Sunday, June 26, 2011

Speaking of schools #2: pupil transportation

The Henrico County Public Schools district (outside Richmond, VA) has been running ads in The Express for a director of pupil transportation. The job description posted mentions nothing about walking and biking to school as a task area and responsibility within the position. It's a pretty good job, paying $100,000+ year to manage pupil transportation for the 48,000 student system.

Do an advanced google search of the National Association of Pupil Transportation website and you will get zero hits of the term "safe routes to school." Although that is partly a function of how b adly the website is designed. The 2010 conference did have one session on the topic.

When I worked in Baltimore County on a walking and biking planning project last fiscal year, I realized after looking at the "safe routes to school" issue for only a couple of weeks that the major issue is that most states do not require school districts to do what we might call "balanced transportation planning" for pupil transportation.

Most regulations focus on transportation by bus.

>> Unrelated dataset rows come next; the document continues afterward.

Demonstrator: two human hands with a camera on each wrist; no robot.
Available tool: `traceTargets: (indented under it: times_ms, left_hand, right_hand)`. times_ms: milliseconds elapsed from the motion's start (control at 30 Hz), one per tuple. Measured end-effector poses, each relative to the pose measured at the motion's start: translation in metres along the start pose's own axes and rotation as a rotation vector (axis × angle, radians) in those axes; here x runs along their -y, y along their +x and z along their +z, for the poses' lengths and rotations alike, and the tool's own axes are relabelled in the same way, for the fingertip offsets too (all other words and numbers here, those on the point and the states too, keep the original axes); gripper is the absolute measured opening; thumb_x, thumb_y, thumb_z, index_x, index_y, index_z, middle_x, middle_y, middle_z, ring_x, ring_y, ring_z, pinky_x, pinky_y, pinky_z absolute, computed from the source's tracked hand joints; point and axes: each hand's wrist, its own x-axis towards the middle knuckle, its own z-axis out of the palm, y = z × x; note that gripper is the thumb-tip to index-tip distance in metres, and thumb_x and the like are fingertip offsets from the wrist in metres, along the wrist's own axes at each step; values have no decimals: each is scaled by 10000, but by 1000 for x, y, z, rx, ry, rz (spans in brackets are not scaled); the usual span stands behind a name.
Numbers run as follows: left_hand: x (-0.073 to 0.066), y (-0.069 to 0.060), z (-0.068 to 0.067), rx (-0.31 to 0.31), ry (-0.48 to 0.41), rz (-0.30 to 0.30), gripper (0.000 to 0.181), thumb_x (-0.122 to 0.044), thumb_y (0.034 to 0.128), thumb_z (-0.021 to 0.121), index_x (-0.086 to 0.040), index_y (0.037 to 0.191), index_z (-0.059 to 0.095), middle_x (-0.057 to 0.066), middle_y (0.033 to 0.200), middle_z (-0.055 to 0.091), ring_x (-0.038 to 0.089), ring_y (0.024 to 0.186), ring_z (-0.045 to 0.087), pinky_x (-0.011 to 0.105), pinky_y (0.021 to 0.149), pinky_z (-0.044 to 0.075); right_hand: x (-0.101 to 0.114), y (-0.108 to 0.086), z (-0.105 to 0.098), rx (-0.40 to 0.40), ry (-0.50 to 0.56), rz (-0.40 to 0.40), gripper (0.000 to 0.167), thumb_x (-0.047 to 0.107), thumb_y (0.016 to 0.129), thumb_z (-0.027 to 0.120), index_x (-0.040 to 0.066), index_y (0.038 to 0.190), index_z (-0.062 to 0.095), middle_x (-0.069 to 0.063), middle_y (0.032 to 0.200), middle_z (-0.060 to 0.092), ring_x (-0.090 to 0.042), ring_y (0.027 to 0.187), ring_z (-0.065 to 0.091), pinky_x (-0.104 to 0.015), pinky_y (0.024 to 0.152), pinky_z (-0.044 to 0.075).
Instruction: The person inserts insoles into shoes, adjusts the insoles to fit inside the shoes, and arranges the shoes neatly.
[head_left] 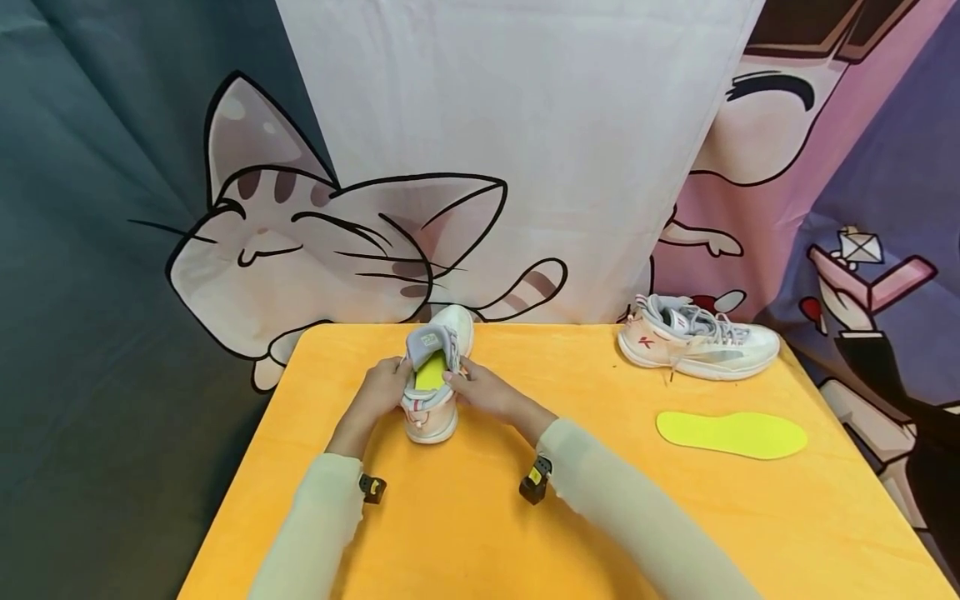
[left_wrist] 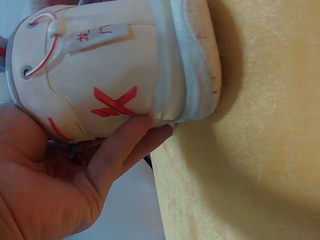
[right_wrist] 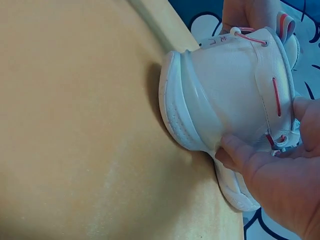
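A white sneaker point(head_left: 430, 421) stands on the table, heel toward me and toe toward the back edge. Inside its opening lies a yellow-green insole point(head_left: 431, 372), and the tongue leans up behind it. My left hand point(head_left: 381, 387) grips the left side of the collar. From the right, my right hand point(head_left: 487, 392) holds the other side, its thumb at the collar's rim. The left wrist view shows the sneaker's heel point(left_wrist: 120, 60) with a red logo, fingers along its side. In the right wrist view, my right hand point(right_wrist: 280, 175) has its fingers against the shoe's side point(right_wrist: 230, 90).
A second white sneaker point(head_left: 705, 346) with laces stands at the table's back right. In front of it, another yellow-green insole point(head_left: 731, 435) lies flat. The orange table point(head_left: 450, 533) ends at a printed cloth backdrop point(head_left: 525, 125) with cartoon figures.
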Motion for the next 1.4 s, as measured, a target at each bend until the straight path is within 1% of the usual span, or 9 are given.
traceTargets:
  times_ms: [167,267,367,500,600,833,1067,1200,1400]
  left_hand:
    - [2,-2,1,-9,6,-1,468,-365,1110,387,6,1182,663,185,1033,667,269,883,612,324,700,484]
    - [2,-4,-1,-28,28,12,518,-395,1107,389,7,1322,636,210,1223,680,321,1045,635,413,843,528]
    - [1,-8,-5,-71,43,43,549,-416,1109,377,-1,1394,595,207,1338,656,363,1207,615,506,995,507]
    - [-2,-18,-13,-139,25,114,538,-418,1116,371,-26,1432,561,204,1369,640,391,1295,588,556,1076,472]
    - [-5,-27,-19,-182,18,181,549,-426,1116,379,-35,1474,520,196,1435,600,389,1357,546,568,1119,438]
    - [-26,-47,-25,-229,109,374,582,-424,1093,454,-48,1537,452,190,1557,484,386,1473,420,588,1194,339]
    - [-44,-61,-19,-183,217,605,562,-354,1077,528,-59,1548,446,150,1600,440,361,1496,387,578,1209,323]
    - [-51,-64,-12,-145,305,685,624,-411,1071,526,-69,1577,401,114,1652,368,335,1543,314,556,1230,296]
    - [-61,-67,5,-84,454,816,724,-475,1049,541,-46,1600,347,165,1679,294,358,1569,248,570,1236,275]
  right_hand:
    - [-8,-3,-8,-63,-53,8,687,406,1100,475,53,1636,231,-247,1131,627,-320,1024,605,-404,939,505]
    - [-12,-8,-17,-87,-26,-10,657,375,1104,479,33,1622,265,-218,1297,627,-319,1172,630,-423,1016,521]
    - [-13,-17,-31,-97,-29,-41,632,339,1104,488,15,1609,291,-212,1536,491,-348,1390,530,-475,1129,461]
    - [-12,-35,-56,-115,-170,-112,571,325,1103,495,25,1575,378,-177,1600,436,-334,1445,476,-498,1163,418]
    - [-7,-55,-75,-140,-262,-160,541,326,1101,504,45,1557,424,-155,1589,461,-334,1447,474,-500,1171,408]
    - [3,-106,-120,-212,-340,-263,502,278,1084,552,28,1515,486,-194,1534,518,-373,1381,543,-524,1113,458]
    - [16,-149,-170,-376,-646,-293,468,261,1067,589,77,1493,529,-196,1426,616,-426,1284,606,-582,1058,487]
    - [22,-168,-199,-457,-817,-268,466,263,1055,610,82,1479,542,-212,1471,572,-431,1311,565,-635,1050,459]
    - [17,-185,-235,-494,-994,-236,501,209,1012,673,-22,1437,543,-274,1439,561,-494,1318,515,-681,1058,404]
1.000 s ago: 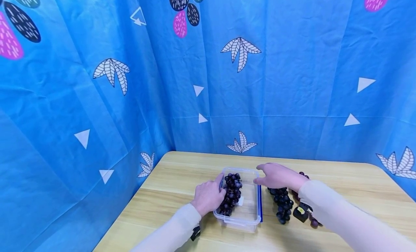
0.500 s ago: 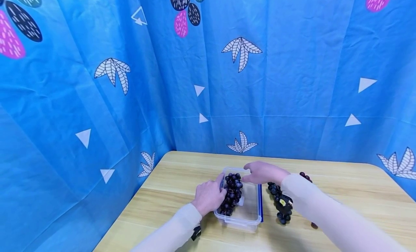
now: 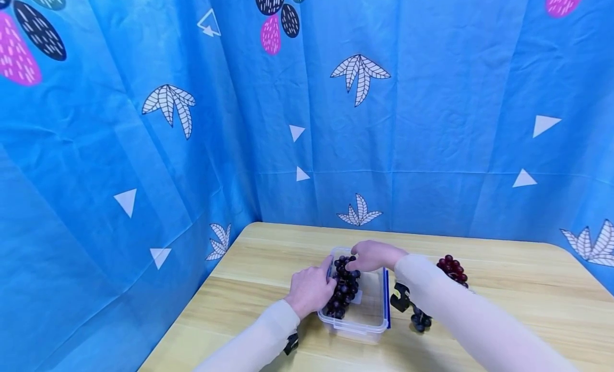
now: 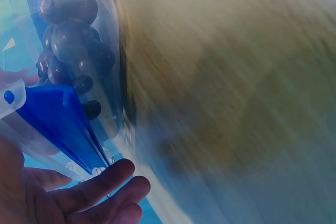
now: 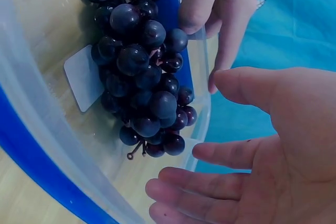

It happens that Baltimore County has a national best practice example of a walk to school program at Stoneleigh Elementary School, and I spent a few hours there on International Walk to School Day in 2009 (and had further interactions with the involved parents who created the program and the principal).

I realized after that experience, and after learning that the State of Maryland Dept. of Transportation was doing a review of walk to school initiatives at the school district level, that the most fundamental issue was changing the requirements at the state level by requiring school districts to do balanced transportation planning, incorporating walking and biking into the planning regimen.

Obviously, by doing that, where practical and appropriate, more children would be walking and biking to school. Yet that idea wasn't even in the scope of work of the Maryland study (and final report)!!!!!!!!! (I pointed that out in Oct. or November 2009, but the study scope was never changed.)

Given that as much as 25% of local traffic in neighborhoods during school opening and closing hours is due to taking kinds to and from school by car, this is an important issue.

The State of Washington has some balanced transportation requirements for school districts, requiring that all elementary schools be provided with walk to school maps, providing money to school districts for transportation improvements that affect the walking and biking environment, and recommending that school districts have a school traffic safety committee to consider transportation issues more broadly.

The City of Minneapolis has a city-wide walk to school plan. And the Boulder Valley School District covering the City of Boulder in Colorado does balanced transportation planning, providing support to schools for walking and biking, through the school district's central administration structure--it's not left up to the schools on an ad-hoc and individual basis.